In the nineteenth century, the Houses of Anadia, Alverca, Paes do Amaral of Mangualde, Almeida of Abrantes and Quifel Barberino were brought together through the marriage of Maria Luísa de Sá Pereira e Menezes, 3rd Countess of Anadia, and her cousin Manuel Paes do Amaral de Almeida e Vasconcellos Quifel Barberino.

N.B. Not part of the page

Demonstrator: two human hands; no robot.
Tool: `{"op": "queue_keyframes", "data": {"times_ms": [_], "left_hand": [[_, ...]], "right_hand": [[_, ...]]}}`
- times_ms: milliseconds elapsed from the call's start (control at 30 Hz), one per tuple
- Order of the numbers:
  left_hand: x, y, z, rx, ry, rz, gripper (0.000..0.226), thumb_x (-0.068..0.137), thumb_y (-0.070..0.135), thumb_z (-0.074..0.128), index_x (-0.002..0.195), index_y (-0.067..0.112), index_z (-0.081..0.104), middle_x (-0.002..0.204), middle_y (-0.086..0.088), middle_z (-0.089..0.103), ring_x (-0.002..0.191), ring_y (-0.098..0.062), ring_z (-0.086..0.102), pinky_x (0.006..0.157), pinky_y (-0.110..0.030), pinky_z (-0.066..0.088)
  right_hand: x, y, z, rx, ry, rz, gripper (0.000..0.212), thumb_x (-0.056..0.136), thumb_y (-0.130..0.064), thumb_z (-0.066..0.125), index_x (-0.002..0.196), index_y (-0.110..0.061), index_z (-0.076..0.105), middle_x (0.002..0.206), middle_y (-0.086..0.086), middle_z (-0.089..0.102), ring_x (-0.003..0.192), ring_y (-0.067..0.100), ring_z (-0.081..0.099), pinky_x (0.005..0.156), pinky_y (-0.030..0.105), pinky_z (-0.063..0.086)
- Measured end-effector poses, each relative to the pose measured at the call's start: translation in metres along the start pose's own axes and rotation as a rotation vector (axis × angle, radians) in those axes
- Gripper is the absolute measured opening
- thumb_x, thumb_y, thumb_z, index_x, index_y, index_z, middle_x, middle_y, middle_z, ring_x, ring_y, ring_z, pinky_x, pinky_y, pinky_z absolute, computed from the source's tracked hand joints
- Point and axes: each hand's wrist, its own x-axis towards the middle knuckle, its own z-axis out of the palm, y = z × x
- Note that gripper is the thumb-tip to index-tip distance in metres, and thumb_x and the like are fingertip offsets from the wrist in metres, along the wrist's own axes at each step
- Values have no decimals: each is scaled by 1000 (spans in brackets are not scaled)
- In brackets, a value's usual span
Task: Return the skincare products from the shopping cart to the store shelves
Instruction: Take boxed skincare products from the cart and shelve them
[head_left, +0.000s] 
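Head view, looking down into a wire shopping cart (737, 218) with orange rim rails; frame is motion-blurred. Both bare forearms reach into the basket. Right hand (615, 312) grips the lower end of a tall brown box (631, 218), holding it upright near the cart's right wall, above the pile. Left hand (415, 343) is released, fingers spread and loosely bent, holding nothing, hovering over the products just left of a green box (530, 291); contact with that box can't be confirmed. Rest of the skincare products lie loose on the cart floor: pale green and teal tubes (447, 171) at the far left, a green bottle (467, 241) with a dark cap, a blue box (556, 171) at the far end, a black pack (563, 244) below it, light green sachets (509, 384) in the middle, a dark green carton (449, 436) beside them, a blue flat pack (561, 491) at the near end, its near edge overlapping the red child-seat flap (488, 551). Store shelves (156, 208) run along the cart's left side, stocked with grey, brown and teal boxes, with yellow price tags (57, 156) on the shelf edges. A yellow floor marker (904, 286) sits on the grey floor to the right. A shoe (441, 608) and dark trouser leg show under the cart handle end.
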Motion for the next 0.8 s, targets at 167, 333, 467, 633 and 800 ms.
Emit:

Their son, José Maria de Sá Pereira e Menezes, 4th Count of Anadia, was the last holder of the family's morgadios (entailed estates) before their abolition in 1863. His son, Carlos de Sá Paes do Amaral, became Count and Viscount of Alferrarede and commissioned the construction of the neo-Gothic Castle of Alferrarede on the family's estate.

The present representative of these combined houses is Miguel Maria de Sá Paes do Amaral, 8th Count of Anadia and 4th Count of Alferrarede, owner of the Palace of the Counts of Anadia in Mangualde.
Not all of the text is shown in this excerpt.